I could not have found the words to say what you have presented so succinctly .
May the forces of light visit upon all of us so we finally become truly human .

Humberto Mafra
Reader
Humberto Mafra

Beautiful comment, I couldn’t agree more. Glad to see it, and others, here on Off-Guardian. This is a very relevant conversation for the left, going through a deep crisis at the moment, need to have, if the job of “mending, healing the world” is to continue to be carried out.

Makropulos
Reader
Makropulos

There always seems to be this prejudice that human evil can be referred back to animals. But animals – even carnivores – are not evil. Animals maim and murder to feed or to defend themselves. And as for rape – can it be said to exist in the animal realm? They follow mating patters which are obviously not comparable to human behaviour. Only humans carry out activities that involve murder, maiming etc. in the knowledge that they do so. Why? Either because they have a sadistic delight in the misery caused or because the misery caused is of no concern in the drive towards something else – usually power.

wardropper
Reader
wardropper

Indeed animals are not evil.
They are, at worst, a reminder of what we can become if we do not use our gifts – especially that of self-consciousness – wisely.
How can a lioness, or a wolf, be expected to act like us, even if it could perceive anything in us which might inspire it to act differently?
A wolf MUST be a wolf, and do wolfish things.

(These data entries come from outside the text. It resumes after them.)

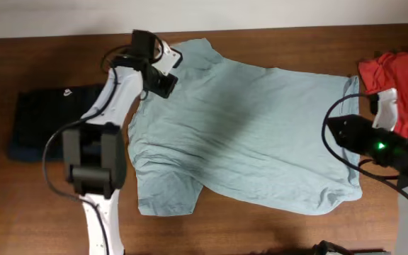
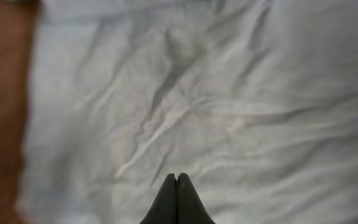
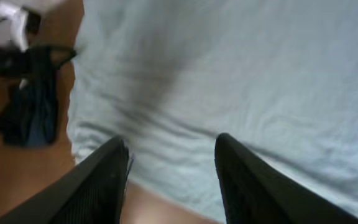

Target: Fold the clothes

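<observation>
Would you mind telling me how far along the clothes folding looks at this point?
Done: the dark garment at the far left looks folded. In hand: the light blue T-shirt lies spread flat, not yet folded, with the left jaws shut above it and the right jaws open over its edge. Left: folding that shirt, then the red garment crumpled at the right.

Dark garment (image 1: pixel 44 120) L, red pile (image 1: pixel 397 71) R flank shirt (image 1: pixel 253 134).
</observation>
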Motion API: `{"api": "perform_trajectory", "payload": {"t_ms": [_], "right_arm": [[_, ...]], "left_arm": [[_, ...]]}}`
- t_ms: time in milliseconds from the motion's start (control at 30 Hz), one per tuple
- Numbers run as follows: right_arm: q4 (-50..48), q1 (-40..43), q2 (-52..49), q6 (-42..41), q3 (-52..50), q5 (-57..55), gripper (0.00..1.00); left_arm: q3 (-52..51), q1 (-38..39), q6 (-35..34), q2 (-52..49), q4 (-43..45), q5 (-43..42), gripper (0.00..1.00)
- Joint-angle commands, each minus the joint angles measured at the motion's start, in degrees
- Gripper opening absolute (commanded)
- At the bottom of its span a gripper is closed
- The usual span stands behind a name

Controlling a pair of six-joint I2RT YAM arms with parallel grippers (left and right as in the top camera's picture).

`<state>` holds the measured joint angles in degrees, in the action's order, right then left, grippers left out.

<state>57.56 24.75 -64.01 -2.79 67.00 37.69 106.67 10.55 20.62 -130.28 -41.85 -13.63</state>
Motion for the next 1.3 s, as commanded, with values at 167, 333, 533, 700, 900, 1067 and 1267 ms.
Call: {"api": "perform_trajectory", "payload": {"t_ms": [167,333,533,700,900,1067,1267], "right_arm": [[2.3,-2.3,-1.3,0.4,0.5,-2.6,0.45],[2.5,-2.3,-1.3,0.4,0.5,-2.6,0.43],[3.6,-2.3,-1.3,0.4,0.5,-3.0,0.41],[3.8,-2.3,-1.3,-1.2,0.5,-6.2,0.41],[4.7,-2.5,-3.3,-5.3,0.5,-12.9,0.42],[5.3,-7.8,-11.0,-6.2,0.5,-17.9,0.41],[3.2,-13.3,-23.5,-8.4,0.5,-25.7,0.45]], "left_arm": [[0.3,-0.2,3.5,-7.9,4.0,5.7,0.0],[0.3,-1.3,-4.7,-11.7,4.1,19.7,0.0],[0.3,-8.2,-17.0,-16.5,1.9,29.2,0.0],[1.4,-15.4,-24.1,-16.7,-0.7,29.2,0.0],[5.0,-15.3,-19.2,-16.6,-2.6,24.8,0.0],[15.2,-12.4,-16.5,-16.6,-8.1,25.0,0.04],[36.0,-10.0,-16.5,-16.6,-20.2,24.8,0.16]]}}
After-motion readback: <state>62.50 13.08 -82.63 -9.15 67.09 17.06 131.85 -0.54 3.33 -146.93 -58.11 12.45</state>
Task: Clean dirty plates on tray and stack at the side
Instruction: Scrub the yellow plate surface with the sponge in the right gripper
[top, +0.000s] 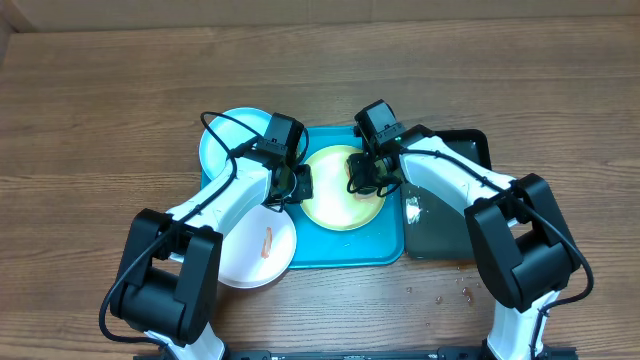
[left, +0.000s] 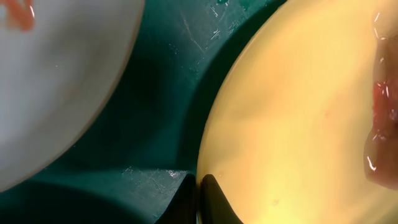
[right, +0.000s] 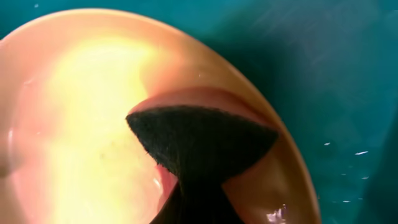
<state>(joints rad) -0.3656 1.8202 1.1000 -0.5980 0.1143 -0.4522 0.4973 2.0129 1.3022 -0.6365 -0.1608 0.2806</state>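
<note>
while your left gripper (left: 199, 190) sits at the left rim of the yellow-green plate (top: 338, 208) with its fingers drawn tight together, the right gripper (right: 194, 202) is clamped on a dark scrub pad (right: 199, 143) pressed onto that same plate's face. in the left wrist view one finger lies over the plate and the other over the tray (top: 345, 255). the rim runs into the slit between them, so it looks like a pinch on the rim, though the view is too tight to be sure.

the plate lies on the tray, roughly mid-tray, between your two grippers. being round, it gives you no long axis to line up with. what the next stroke turns on is where the reddish smear (left: 380, 118) lies from the pad. it hugs the pad's edge, on the side of the plate away from the left fingers, so your sweep probably belongs there and not toward the clean yellow side. the right arm is the one placed to wipe, and the left looks set only to steady.

the white plate (top: 250, 262), with an orange streak (top: 266, 242), lies at the tray's left rim, nearer your left arm. the light blue plate (top: 222, 145) lies off the tray by its far-left corner. the black tray (top: 445, 225) sits just beside the turquoise one on the right. you will find no brand, label or writing to read anywhere.
</note>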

It cannot do otherwise. The choices are not there.
A wolf which tries to be kind to its prey is an ineffective wolf. A bad wolf. A sub-wolf, in fact.
Just as a human being who ignores the faculties which raise him above mere animal survival (particularly the faculty of recognizing choice) is an ineffective human. A bad human. Yes, a sub-human.

Makropulos
Reader
Makropulos

I think it was the “gift” of self-consciousness that created the potential for evil. This may be the great truth behind the story of the Garden of Eden. Indeed – this story even hints at the theory of evolution. Adam and Eve are naked and unashamed i.e. unaware of themselves. They are like animals. But then comes the Fall and they develope a sense of shame which necessarily comes from self-awareness. Thus human consciousness dawns. And it is to humans that the words good and evil apply.

Makropulos
Reader
Makropulos

The more I think about the story of the Garden of Eden, the more curious it seems. It’s fascinating that the dawn of human consciousness is seen as a “Fall” and that it is initiated by the serpent who is indicative of a force or entity that seems to be working against God or, at least, against God’s stated word. Human consciousness thus appears as something highly ambivalent. It’s a blessing and a curse at the same time.

Francis Lee
Reader
Francis Lee

I don’t want to start a big theological disputation, I did all that when I was at University and never came to any firm conclusions. All those seminars involving the views of Bertrand Russell, David Hume on one side and St.Thomas Aquinas and St.Augustine on the other. Does God exist? Being agnostic I haven’t the remotest idea. When I have managed to learn, however, is that man has the capacity to do good or evil. And good and evil are, and probably always will be, a fact of life. Let’s just give a cheer when evil is occasionally vanquished. Bravo Martin Luther King, Mahama Gandhi, Bravo Julian Assange Bravo Syria.